NOAA Warns Of Widespread Upcoming Flooding, Cautions 2011 Could Rival Great Flood Of 1993
by Tyler Durden
Don’t sell those corn futures just yet. Despite last week’s surprising announcement by the USDA that there has been much more expansive planting of corn, and other crops, than expected, which in turn set the price of corn tumbling by the most in years, one thing the USDA did not specify is whether said plantings are currently underwater. And if not now, how about in a week or two. Because according to the National Oceanic and Atmospheric Administration (NOAA) the floods America has experienced so far are nothing compared to what may be coming. “Many rivers in the upper Midwest and northern Plains remain above flood stage, and the threat for more flooding will continue through the summer, forecasters at NOAA’s National Weather Service said today. With rivers running high and soils completely saturated, just a small amount of rain could trigger more flooding, including areas that have already seen major to record flooding. NOAA’s Climate Prediction Center is forecasting above-normal rain in most of these vulnerable areas in the next two weeks, and above-normal rainfall in much of the region in the one- and three-month outlooks. Adding to the flood threat will be the rising temperatures over the Rockies, which will release the water from the remaining snowpack. “The sponge is fully saturated – there is nowhere for any additional water to go,” said Jack Hayes, Ph.D., director of NOAA’s National Weather Service. “While unusual for this time of year, all signs point to the flood threat continuing through summer.
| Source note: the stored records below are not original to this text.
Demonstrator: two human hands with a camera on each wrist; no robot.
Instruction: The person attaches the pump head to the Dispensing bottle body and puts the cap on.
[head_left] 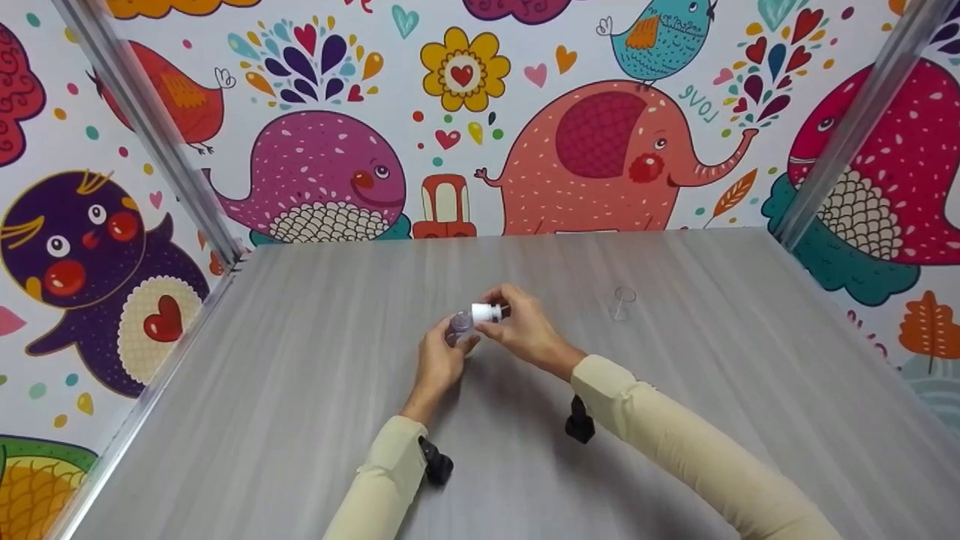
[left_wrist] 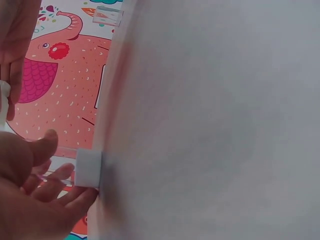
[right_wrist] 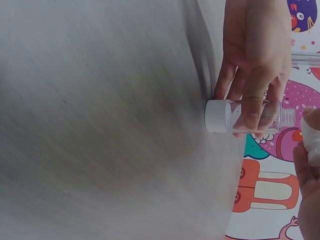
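Observation:
My left hand [head_left: 441, 361] grips a small clear bottle [head_left: 460, 324], thumb on one side and fingers on the other. In the right wrist view the bottle's white base [right_wrist: 217, 116] is close over the table, and its threaded neck [right_wrist: 288, 117] is bare. My right hand [head_left: 531, 330] pinches a white bottle top [head_left: 486, 313] between thumb and fingers, beside the neck. A gap separates the top from the neck in the right wrist view. In the left wrist view, the white base [left_wrist: 88, 168] shows below the left fingers.
A clear, cup-like cover [head_left: 623, 295] stands on the grey wood-grain table [head_left: 315, 360], to the right of my hands. Behind the table rises a wall [head_left: 480, 142] printed with cartoon animals. Metal posts [head_left: 161, 142] stand at the table's far corners.

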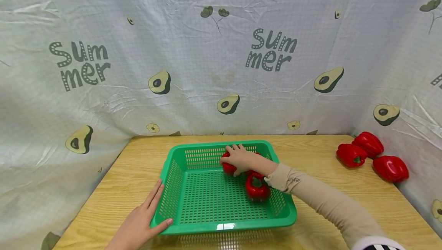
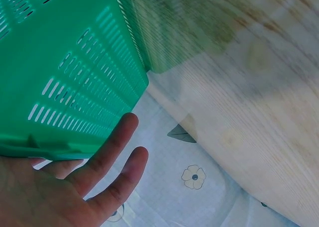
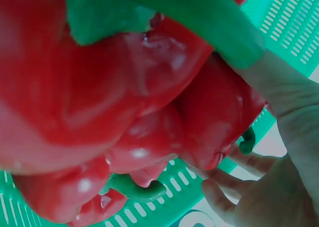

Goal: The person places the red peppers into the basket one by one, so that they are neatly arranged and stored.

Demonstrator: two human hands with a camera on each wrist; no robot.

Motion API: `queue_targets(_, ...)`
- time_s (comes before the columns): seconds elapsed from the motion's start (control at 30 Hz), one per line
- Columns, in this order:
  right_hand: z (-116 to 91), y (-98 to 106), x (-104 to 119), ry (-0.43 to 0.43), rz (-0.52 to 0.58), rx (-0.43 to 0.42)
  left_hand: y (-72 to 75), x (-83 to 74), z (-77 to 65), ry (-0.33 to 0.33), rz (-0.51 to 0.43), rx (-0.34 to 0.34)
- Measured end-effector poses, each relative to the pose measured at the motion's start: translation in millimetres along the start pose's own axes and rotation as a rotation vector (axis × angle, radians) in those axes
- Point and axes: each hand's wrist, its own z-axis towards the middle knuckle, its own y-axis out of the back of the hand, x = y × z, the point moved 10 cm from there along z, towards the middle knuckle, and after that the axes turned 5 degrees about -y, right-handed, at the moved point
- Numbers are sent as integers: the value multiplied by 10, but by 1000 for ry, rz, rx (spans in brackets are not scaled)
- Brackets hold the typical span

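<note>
A green plastic basket (image 1: 224, 227) with slotted walls stands on the table. My left hand (image 1: 138, 219) lies against its left side, fingers straight along the outer wall and thumb by the front rim; the left wrist view shows these fingers (image 2: 112, 150) extended beside the slots. Inside the basket, my right hand (image 1: 241, 158) grips a red bell pepper (image 1: 228, 169) near the back wall. From the right wrist, that pepper (image 3: 219, 117) appears between thumb and fingers. Another red bell pepper (image 1: 257, 191) sits nearer the basket's right side, and others are partly hidden beneath my forearm.
Three more red bell peppers lie on the table's right side: one on the left (image 1: 351, 155), one behind (image 1: 368, 143) and one in front (image 1: 391, 168). A printed white cloth (image 1: 193, 119) hangs behind the wooden table (image 1: 310, 146) and along its sides.
</note>
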Motion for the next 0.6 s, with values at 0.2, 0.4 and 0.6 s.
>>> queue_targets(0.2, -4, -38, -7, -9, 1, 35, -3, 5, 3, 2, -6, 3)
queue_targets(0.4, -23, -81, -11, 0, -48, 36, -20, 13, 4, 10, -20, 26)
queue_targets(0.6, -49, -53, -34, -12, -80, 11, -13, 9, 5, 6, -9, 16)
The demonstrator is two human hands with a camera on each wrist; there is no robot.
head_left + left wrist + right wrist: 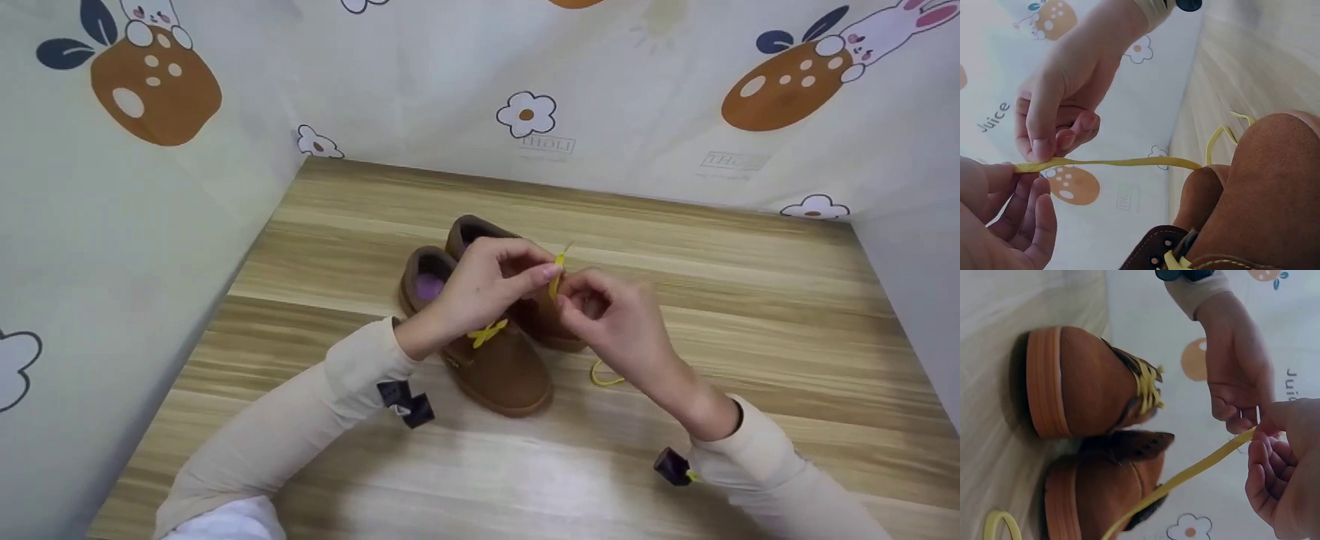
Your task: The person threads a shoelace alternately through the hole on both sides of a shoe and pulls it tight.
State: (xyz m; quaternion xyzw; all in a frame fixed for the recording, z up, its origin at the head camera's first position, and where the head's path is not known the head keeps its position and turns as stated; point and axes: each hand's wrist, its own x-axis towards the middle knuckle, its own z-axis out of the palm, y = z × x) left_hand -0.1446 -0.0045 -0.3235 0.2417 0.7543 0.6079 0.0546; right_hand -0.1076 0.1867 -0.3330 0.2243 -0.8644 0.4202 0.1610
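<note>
Readying a lace end beside the second shoe

We have both hands at one yellow lace (1157, 161), raised above the shoes. Our left hand (484, 289) pinches it near its end between thumb and fingers, a thin tip poking up past the grip; our right hand (626, 315) pinches the same stretch just beside it. From there the lace runs down, fairly straight, toward the farther shoe (551, 326), and a yellow loop (607, 382) lies on the tabletop (735, 300) near that shoe's toe.

The nearer shoe (510, 375) has yellow lacing crossed over its front. On the farther one, a flap (1143, 445) stands up with dark holes that look bare, so we judge the step in hand to be preparing the end for lacing that shoe. Whether any of the lace already passes through a hole, we cannot tell.

The next move, as we see it, calls for keeping the tip narrow and firm in one hand while the other steadies the flap, then guiding the tip into a hole. A soft or splayed tip could catch at the edge.
</note>
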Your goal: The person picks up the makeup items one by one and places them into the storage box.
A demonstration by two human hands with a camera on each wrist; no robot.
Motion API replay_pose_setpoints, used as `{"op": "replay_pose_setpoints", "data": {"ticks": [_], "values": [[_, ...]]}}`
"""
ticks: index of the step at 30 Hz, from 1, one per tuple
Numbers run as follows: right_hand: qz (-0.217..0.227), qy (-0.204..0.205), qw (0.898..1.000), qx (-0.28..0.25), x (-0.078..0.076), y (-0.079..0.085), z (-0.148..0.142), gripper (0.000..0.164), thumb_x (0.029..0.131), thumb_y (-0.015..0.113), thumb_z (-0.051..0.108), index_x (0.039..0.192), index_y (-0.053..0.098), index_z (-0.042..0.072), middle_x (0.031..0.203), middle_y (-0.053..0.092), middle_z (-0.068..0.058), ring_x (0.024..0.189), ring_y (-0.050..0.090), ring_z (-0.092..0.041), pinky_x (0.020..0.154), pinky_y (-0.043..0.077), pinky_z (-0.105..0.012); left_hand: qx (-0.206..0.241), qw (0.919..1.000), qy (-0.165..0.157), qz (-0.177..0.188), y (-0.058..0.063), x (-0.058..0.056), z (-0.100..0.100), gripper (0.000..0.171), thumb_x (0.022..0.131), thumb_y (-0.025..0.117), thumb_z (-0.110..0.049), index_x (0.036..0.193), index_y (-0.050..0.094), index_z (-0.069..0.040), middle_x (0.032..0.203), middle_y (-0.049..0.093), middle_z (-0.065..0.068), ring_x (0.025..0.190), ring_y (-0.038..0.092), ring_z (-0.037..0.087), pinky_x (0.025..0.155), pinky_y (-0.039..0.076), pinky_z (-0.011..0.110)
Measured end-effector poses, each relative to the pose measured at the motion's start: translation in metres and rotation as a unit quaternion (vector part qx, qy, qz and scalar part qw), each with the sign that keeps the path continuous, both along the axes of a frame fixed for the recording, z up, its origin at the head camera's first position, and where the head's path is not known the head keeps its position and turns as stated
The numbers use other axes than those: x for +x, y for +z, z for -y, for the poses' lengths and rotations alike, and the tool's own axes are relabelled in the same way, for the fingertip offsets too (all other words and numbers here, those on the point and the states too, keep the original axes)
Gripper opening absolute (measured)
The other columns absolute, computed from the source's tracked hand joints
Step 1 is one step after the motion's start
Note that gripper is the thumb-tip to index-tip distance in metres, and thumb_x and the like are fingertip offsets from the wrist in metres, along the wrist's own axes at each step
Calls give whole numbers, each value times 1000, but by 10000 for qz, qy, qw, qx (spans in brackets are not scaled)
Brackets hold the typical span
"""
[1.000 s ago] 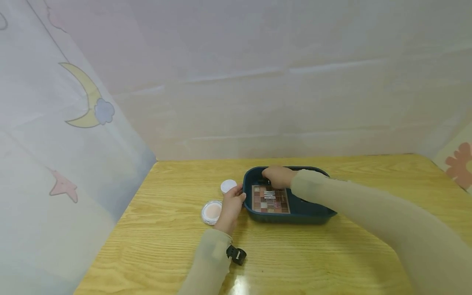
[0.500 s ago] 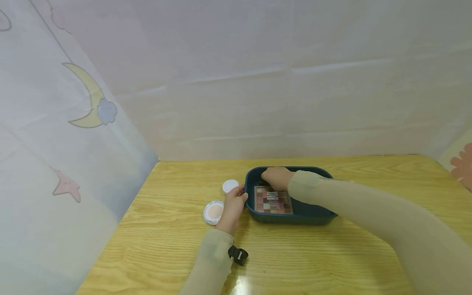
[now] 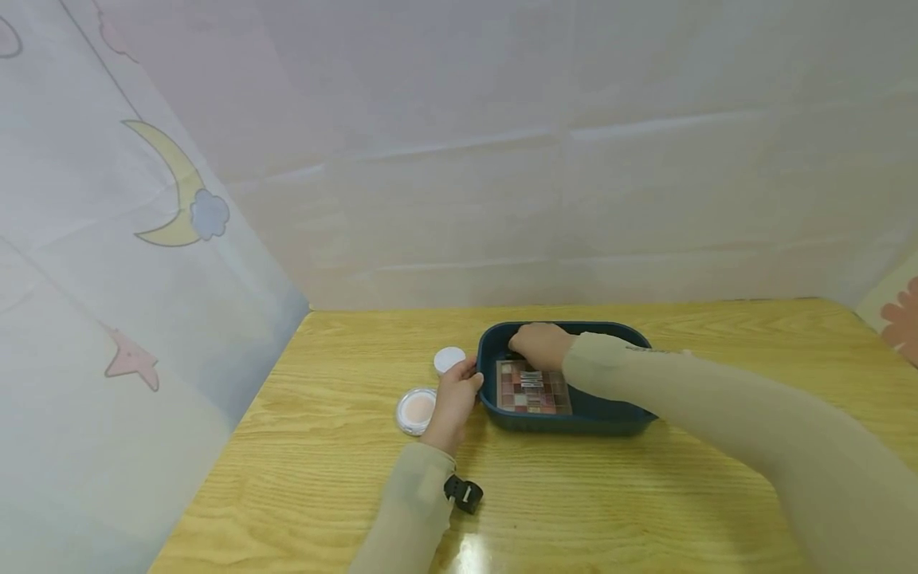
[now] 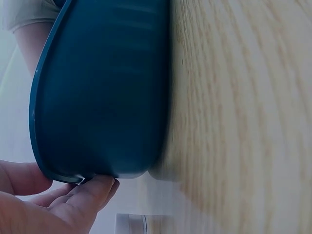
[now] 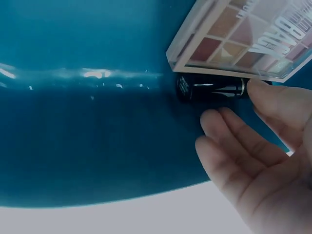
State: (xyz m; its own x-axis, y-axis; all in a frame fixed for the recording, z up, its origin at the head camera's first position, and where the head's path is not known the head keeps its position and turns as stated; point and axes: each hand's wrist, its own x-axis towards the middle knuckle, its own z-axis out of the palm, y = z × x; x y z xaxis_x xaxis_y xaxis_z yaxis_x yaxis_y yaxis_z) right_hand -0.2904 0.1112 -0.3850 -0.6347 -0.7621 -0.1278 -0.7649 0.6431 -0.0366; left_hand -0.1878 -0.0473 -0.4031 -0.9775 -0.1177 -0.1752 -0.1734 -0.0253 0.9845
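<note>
- Slightly farther left within the tray [image 3: 566,426] than a second ago is the right grip [image 3: 541,346], its fingers now covering most of a dark thing that showed beneath them then. The left grip [image 3: 454,399] has kept its place at the tray's end.
- Moon [image 3: 185,179] and star [image 3: 132,359]: printed on the cloth [image 3: 72,438], well to the left of both grips.
- Compact [image 3: 416,410]: flat on the worktop [image 3: 308,478], just left of the left grip, round, with a clear edge and a beige middle.
- Left sleeve [image 3: 409,510]: pale, behind the left grip, with a black strap [image 3: 464,494] at its right side.
- White disc [image 3: 448,359]: on the worktop just beyond the left grip, partly hidden by its fingers.
- Left grip: narrow, holding the tray's left end, thumb at the rim and fingertips against the outer wall.
- Tray: dark blue, standing on the worktop, right of the left grip and around the right one.
- Black tube [image 5: 212,88]: lying in the tray at the right grip, along the palette's edge.
- Palette [image 3: 534,388]: in the tray, on the near side of the right grip, its colours in a grid.
- Right grip: fairly wide, thumb apart from fingers; whether the thumb touches the tube's end or hovers over it, I cannot tell.
- Right sleeve [image 3: 703,399]: pale, right of the right grip, crossing the tray.
- Flower [image 3: 905,323]: printed, far right of the right grip.
</note>
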Motion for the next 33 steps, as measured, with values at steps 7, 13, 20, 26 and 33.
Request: {"op": "replay_pose_setpoints", "data": {"ticks": [7, 13, 20, 26, 33], "values": [[810, -525, 9947, -357, 5, 12, -8, 33, 93, 54, -11, 125, 61, -4, 124, 61, -20, 114, 58, -34, 93, 49, -43, -8, 10000, 1, -9, 0, 0, 2, 41, 100, 42, 2, 140, 44, 9, 136, 50, 26, 124, 50, 35, 99, 44, 45], [1045, -672, 9895, -740, -2, 15, -20, 35, 93, 58, -6, 127, 58, -5, 127, 58, -22, 116, 56, -37, 92, 50, -44, -96, 10000, 20, -15, 1, -1, 5, 40, 100, 42, 1, 140, 45, 8, 136, 51, 24, 123, 51, 34, 96, 46, 43], [1057, -823, 9835, -1215, 11, 35, -37, 33, 93, 59, -3, 125, 58, -9, 124, 59, -25, 108, 60, -36, 89, 50, -45, -73, 10000, 56, 26, -1, -3, 4, 40, 100, 43, 2, 138, 46, 9, 134, 52, 25, 120, 53, 33, 93, 48, 40], [1130, -1028, 9729, -1737, 20, 45, -61, 32, 93, 58, -3, 124, 57, -11, 118, 60, -26, 91, 61, -30, 79, 51, -44, -82, 9999, 9, 119, 0, -2, 4, 40, 101, 43, 1, 140, 46, 7, 136, 52, 23, 121, 52, 32, 96, 46, 42], [1053, -1057, 9696, -1939, 27, 57, -83, 31, 93, 60, -1, 121, 58, -13, 98, 63, -20, 74, 57, -19, 72, 51, -43, -113, 9998, 20, 132, 1, -2, 5, 40, 101, 43, -1, 141, 45, 5, 136, 51, 21, 122, 51, 31, 95, 46, 41]]}}
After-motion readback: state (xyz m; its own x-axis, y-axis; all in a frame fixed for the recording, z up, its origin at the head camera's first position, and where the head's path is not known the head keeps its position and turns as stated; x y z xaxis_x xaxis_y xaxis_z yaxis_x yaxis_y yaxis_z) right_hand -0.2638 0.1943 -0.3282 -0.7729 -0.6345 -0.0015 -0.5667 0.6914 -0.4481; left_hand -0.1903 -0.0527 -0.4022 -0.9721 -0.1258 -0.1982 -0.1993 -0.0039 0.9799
Forecasters say this season could rival the Great Flood of 1993, when the upper Midwest endured persistent, record-breaking floods from April through August, impacting nine states and causing more than $25 billion in damages (adjusted for inflation).” If indeed this occurs, look for corn, and other softs, to surge to few all time highs, just in time for the much anticipated collapse in food prices to never happen.